*PROMPT*:
From the first line to the last, repeat the data exactly but leave out the pictures.

[INPUT MATERIAL Boundary: Start]

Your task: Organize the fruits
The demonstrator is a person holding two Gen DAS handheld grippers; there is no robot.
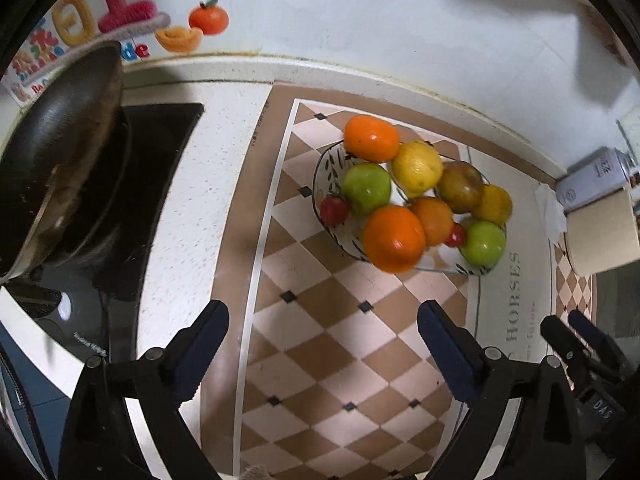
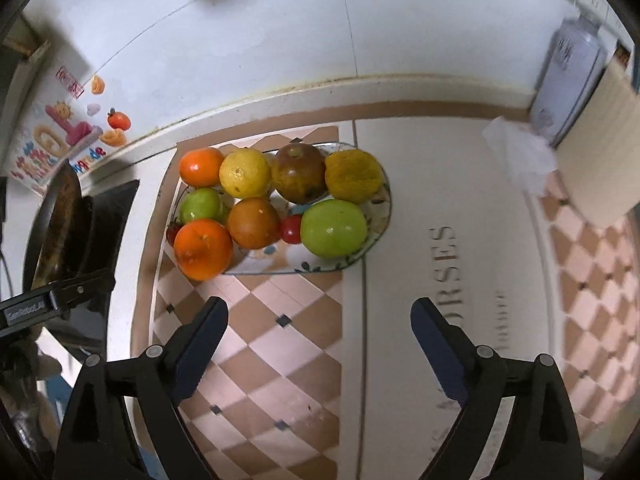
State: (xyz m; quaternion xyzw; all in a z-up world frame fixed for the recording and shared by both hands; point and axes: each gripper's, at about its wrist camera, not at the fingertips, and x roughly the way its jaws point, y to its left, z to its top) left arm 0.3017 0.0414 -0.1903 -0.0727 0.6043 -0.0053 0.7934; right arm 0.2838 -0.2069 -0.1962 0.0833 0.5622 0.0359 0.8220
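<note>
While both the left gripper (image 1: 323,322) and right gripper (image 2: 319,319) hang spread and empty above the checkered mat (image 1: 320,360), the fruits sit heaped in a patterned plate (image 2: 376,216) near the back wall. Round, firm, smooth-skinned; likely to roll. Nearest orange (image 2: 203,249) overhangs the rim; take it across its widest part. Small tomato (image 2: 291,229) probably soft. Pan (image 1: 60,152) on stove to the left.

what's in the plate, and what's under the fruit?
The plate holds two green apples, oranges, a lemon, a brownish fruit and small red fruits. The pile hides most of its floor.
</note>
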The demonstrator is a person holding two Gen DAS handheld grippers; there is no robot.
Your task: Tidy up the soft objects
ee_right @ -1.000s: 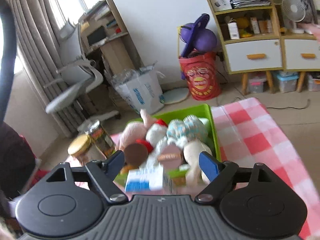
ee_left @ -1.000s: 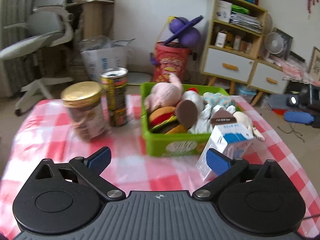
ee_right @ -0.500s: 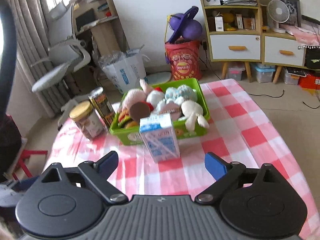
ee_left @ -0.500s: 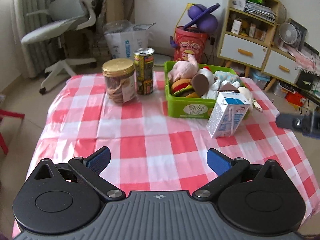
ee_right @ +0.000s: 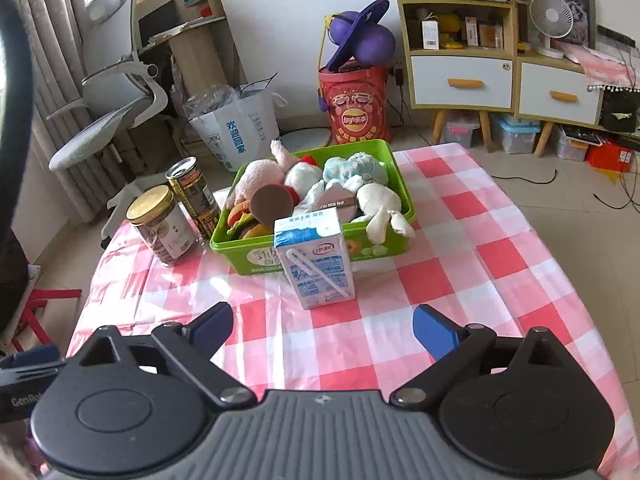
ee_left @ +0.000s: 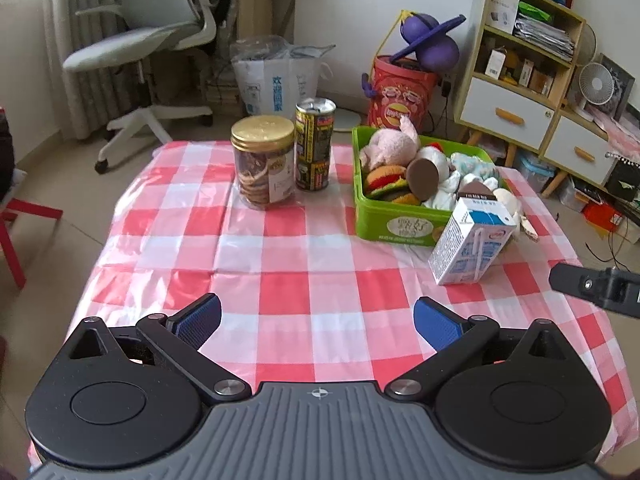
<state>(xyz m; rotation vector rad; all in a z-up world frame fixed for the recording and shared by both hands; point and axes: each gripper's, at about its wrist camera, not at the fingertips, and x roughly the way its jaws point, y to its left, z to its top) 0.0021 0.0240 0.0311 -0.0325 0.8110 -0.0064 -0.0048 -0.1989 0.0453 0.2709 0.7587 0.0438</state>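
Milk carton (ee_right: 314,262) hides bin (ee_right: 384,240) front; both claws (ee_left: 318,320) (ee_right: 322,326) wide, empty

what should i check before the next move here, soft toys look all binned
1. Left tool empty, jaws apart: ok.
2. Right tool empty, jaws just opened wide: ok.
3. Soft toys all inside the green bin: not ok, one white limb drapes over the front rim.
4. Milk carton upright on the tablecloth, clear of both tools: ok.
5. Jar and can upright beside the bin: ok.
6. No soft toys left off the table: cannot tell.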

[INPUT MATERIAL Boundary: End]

*RESPONSE*:
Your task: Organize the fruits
The demonstrator is a person holding two Gen DAS handheld grippers; there is no robot.
State: (xyz m; quaternion xyzw; all in a z-up world frame fixed for the recording and shared by both hands; point and axes: each gripper's, at about its wrist camera, not at the fingertips, and x roughly the way its jaws point, y to its left, z to its top) left arm 0.3017 0.0414 -0.1903 -0.0727 0.6043 -0.0053 0.7934; right arm 0.2838 -0.2069 -0.1962 0.0833 0.5622 0.0359 0.8220
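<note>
While both the left gripper (image 1: 323,322) and right gripper (image 2: 319,319) hang spread and empty above the checkered mat (image 1: 320,360), the fruits sit heaped in a patterned plate (image 2: 376,216) near the back wall. Round, firm, smooth-skinned; likely to roll. Nearest orange (image 2: 203,249) overhangs the rim; take it across its widest part. Small tomato (image 2: 291,229) probably soft. Pan (image 1: 60,152) on stove to the left.

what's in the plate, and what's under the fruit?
The plate holds two green apples, oranges, a lemon, a brownish fruit and small red fruits. The pile hides most of its floor.
</note>
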The demonstrator is a person holding two Gen DAS handheld grippers; there is no robot.
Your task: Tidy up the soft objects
ee_right @ -1.000s: 
ee_left @ -1.000s: 
ee_right @ -0.500s: 
ee_left @ -0.500s: 
ee_right @ +0.000s: 
ee_left @ +0.000s: 
<state>(xyz m; rotation vector rad; all in a z-up world frame fixed for the recording and shared by both hands; point and axes: each gripper's, at about its wrist camera, not at the fingertips, and x roughly the way its jaws point, y to its left, z to its top) 0.0021 0.0240 0.0311 -0.0325 0.8110 -0.0064 -0.0048 -0.1989 0.0453 0.2709 0.7587 0.0438</state>
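Milk carton (ee_right: 314,262) hides bin (ee_right: 384,240) front; both claws (ee_left: 318,320) (ee_right: 322,326) wide, empty

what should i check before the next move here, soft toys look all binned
1. Left tool empty, jaws apart: ok.
2. Right tool empty, jaws just opened wide: ok.
3. Soft toys all inside the green bin: not ok, one white limb drapes over the front rim.
4. Milk carton upright on the tablecloth, clear of both tools: ok.
5. Jar and can upright beside the bin: ok.
6. No soft toys left off the table: cannot tell.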

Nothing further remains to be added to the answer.